**Task brief**
Every line of the material must be written out again unchanged.
· · · · ·
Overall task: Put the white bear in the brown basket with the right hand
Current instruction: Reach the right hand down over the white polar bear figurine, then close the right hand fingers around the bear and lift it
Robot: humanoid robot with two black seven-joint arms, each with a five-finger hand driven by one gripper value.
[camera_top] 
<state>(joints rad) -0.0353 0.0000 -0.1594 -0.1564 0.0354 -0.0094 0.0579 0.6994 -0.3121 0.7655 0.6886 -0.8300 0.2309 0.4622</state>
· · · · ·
**Answer for this exercise**
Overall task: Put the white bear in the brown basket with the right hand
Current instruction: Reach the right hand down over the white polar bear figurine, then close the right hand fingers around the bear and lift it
Robot: humanoid robot with two black seven-joint arms, each with a five-finger hand driven by one gripper value.
[camera_top] 
<state>(joints rad) -0.0353 0.0000 -0.1594 -0.1564 0.0354 -0.0094 0.0579 0.6994 -0.3121 0.7655 0.6886 -0.8300 0.2309 0.4622</state>

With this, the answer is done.